## EXERCISE OBJECTIVE
Once you find the line containing "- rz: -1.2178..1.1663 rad" in the data below, copy it and each following line exactly, up to and including the line containing "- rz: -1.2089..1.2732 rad", and nothing else.

Segment Open

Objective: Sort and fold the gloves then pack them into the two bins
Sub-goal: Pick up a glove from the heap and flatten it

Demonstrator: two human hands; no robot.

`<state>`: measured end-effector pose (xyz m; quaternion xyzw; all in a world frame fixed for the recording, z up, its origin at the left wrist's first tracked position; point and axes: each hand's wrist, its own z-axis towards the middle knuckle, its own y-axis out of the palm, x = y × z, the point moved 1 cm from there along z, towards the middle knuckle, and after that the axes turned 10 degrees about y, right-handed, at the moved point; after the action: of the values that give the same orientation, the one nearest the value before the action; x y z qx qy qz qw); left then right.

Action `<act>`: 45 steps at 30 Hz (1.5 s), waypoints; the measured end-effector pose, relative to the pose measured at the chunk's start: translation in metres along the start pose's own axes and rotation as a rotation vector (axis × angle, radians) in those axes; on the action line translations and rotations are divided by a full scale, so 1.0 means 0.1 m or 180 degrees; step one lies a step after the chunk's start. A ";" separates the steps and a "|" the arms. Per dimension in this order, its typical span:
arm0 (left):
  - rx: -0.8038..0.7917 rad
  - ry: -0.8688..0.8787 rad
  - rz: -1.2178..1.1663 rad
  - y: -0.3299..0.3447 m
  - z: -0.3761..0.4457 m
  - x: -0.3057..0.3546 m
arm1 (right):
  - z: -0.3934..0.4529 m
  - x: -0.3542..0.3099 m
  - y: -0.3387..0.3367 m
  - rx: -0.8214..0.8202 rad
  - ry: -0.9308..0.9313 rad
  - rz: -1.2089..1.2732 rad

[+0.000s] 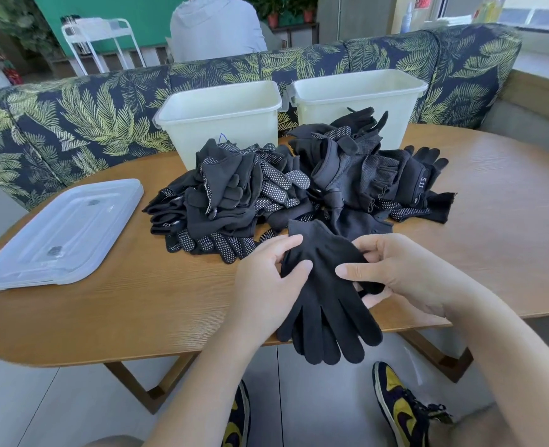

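Glove pile (299, 185) fronts bins (218, 117); lid (60, 233) leftward.

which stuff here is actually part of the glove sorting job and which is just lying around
Part of the job:
- plain black glove, held by left hand and right hand
- glove pile
- left bin
- right bin

Just lying about:
- clear lid on the table
- leaf-print sofa
- white rack
- potted plants
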<state>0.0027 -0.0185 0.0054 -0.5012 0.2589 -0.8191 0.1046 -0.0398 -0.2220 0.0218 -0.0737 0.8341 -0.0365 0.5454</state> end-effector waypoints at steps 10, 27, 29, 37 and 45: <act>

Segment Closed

## TASK OUTPUT
  - rz: -1.2178..1.1663 rad
  - y: -0.3299..0.3447 m
  - z: -0.3761..0.4457 m
  - x: -0.3057..0.3546 m
arm1 (right):
  - z: -0.3934..0.4529 m
  - x: -0.3542..0.3099 m
  - y: -0.3387..0.3367 m
  - rx: -0.8214..0.8202 rad
  - ry: -0.9308..0.9313 rad
  - rz: -1.2089..1.2732 rad

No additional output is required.